I think this is the part that doesn't really work, because, in order to escape a piece of user input, you need to understand what it's meant to be. For example, a common (unsafe) idiom is:

  sqlFormatString = "SELECT %s FROM %s WHERE %s;";
  filterFormatString = "%s LIKE ?";
  filterString = sprintf(filterFormatString, userInputColumnName);
  sqlQuery = sprintf(sqlFormatString, columnName, tableName, filterString);
  preparedQuery = dbImpl.prepare(sqlQuery, userInputValue);
Which of course does the right thing for userInputValue; may or may not be doing the right thing with columnName and tableName, depending on the source; and does the really wrong thing with userInputColumn.
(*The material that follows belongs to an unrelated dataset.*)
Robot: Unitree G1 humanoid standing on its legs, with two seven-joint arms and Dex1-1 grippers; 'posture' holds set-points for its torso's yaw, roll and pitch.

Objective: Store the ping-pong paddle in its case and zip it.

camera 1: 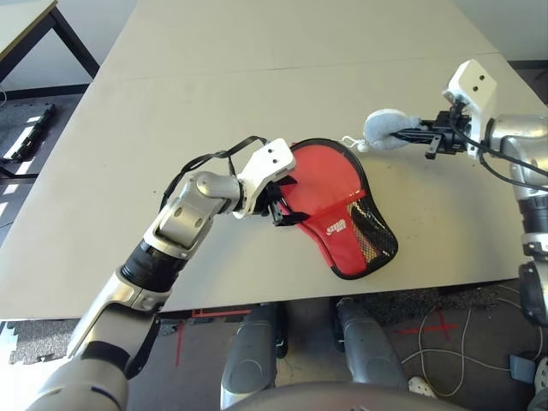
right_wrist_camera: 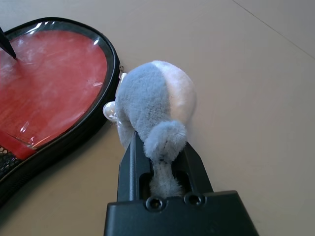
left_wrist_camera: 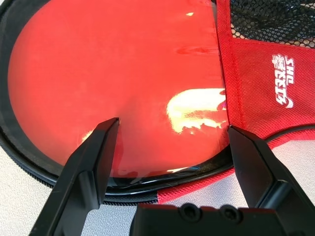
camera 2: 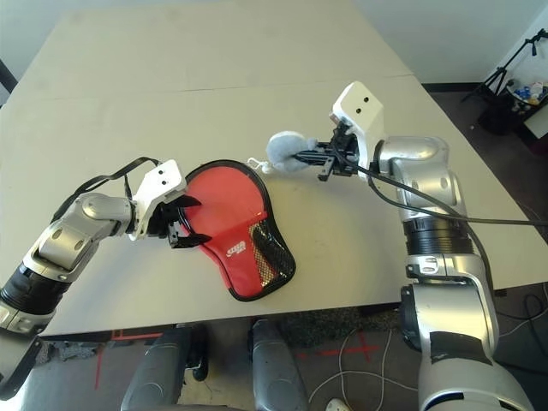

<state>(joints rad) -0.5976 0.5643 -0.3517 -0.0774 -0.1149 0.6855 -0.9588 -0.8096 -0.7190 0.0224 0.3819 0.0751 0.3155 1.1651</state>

Now, you could replace this with a type safe dbImpl.prepare(), which only takes a NotUserGeneratedSQL type. But now you need to have some way to build a NotUserGeneratedSQL.

One option is to go all in on an SQL AST library, where you could build the query above like

  query = selectQuery();
  query.columnNames = [ escapeColName(columnName) ];
  query.from = escapeTableName(tableName); 
  queryFilter = equalityComparison();
  queryFilter.left = escapeColName(userInputColumn);
  queryFilter.right = preparedArg();
  query.filter = queryFilter;

  preparedQuery = dbImpl.prepare(query, userInputValue)
But this, as I said, gets tedious for the user and complex for the implementer.

However, I don't think there is any alternative that can actually enforce validation of user input in constructed queries. You can help users think about it by forcing them to use some kind of string -> NotUserGeneratedSQL function, but this function can't actually be written to reject the example I gave initially. A function that creates an empty minimal NotUserGeneratedSQL and offers other functions to build it up to a useful query will either accept strings (making it possible to introduce SQL injection) or have to accept structured SQL, making it fall into the AST problem.

Of course, the problem of NotUserGeneratedSQL is easy if you don't want to support any kind of dynamic query, other than prepared statements. But if you want to dynamically generate queries based on user input (e.g. user chooses which columns they want to see, which columns they want to filter by etc.), then I don't think it's possible to statically ensure that SQL injection is not possible without an ORM or SQL AST API.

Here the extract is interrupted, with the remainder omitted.